DFJ Says Da’ To New Russian Fund

For inspiration on how to manage Draper Fisher Jurvetson’s (DFJ) new Russian-oriented fund, all Alexei Andreev has to do is look at the firm’s lineage.

The grandfather of DFJ founder Tim Draper, William H. Draper Jr., is credited as being the first professional West-Coast venture capitalist. Tim Draper’s father, Bill Draper, was also a VC pioneer in Silicon Valley, having launched Draper Richards, which became the first firm to work with Indian entrepreneurs to fund U.S.-based companies that employed workers in India.

Andreev hopes to model DFJ’s new fund in a similar vein.

DFJ announced last month the formation of DFJ Nexus Fund I, which will invest in early-stage companies doing business in Russia or in the former Soviet Union.

Andreev, a native Russian, was unwilling to disclose how much funding the firm plans to raise or from whom, although the fund has been rumored to be targeted at $50 million, according to the Russian Business Monitor.

Andreev, the managing director of DFJ Nexus and a venture associate at DFJ since 2002, tells PE Week that the firm plans to partner with Mint Capital, a Moscow-based VC firm headed by Alastair Stoby.

Andreev, who worked in the nanotechnology industry in Russia before joining Sputnik Funds, a large Eastern European-focused private equity firm based in Bermuda and with operations in Moscow, says that there are presently a lot of good Russian technology deals available at good valuations.

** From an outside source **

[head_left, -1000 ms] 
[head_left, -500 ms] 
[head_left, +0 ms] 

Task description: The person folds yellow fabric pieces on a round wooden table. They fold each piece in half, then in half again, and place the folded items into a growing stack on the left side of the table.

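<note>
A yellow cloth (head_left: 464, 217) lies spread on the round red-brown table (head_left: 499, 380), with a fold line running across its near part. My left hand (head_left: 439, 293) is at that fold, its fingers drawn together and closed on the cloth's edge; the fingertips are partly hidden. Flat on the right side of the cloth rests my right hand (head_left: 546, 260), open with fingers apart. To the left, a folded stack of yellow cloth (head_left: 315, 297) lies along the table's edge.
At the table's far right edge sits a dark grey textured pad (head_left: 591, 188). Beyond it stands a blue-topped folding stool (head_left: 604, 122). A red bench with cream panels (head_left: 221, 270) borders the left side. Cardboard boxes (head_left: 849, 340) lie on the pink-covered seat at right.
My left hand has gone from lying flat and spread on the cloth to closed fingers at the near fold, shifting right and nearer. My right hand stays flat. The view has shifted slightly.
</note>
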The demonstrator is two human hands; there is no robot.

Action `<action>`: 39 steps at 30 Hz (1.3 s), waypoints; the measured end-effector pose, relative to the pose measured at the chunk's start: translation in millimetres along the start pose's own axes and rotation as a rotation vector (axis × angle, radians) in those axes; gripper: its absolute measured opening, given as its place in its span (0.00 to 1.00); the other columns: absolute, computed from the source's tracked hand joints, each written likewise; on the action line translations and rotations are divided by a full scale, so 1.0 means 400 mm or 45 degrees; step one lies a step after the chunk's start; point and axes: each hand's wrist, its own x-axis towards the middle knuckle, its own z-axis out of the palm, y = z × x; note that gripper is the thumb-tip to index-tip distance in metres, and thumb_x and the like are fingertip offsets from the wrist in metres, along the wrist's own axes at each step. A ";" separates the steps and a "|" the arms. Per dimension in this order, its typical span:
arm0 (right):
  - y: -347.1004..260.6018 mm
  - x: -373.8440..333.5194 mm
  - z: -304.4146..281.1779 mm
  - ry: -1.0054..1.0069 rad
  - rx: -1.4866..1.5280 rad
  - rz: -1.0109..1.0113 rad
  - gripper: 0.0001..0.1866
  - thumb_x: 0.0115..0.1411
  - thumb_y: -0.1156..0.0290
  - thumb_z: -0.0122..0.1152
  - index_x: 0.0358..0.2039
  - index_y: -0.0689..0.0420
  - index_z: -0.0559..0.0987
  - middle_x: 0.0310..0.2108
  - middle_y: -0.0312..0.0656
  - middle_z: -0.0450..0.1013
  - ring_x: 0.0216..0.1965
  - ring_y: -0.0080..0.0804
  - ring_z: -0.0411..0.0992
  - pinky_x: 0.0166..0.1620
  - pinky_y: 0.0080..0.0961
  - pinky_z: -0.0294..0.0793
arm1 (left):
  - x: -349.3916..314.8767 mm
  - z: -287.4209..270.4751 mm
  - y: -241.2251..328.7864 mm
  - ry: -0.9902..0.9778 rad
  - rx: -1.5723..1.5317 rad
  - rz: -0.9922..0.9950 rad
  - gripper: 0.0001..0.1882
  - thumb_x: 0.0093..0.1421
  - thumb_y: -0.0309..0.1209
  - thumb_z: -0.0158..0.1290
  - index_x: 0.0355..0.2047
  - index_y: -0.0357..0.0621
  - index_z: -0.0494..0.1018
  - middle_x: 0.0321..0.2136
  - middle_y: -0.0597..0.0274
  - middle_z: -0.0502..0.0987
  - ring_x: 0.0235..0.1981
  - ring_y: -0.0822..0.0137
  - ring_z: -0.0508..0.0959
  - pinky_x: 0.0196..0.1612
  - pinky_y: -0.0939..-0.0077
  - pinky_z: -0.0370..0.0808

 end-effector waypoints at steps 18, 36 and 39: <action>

Andreev says that after several fits and starts, the private equity industry in Russia appears set for a genuine start.

Like the beginnings of the VC industry in India, Russia will benefit from having tens of thousands of Russian emigres in Silicon Valley, who can provide the expertise and contacts for setting up companies in Russia, much like what Draper Richards did in setting up ties to India, Andreev says.

Joshua Larson, managing director of the Carlyle Group’s recently opened offices in Moscow and a longtime participant in public and private equity while working for both Goldman Sachs and Morgan Stanley in Russia, is a bit skeptical about venture capital in the country.

Larson says that there a lot of people involved with technology startups in the country and that he sees a lot of “wacky stuff” that he is not so confident about. Larson says that the real opportunities for private equity in Russia lie in providing capital to cash-starved businesses, so he is raising a substantial buyout fund.

Andreev, educated in the Soviet scientific establishment before obtaining an MBA at Stanford University, says that it is those non-mainstream technologies that arose out of the unique conditions of Soviet science and technology, that are one of the main attractions for forward looking venture investors in Russia.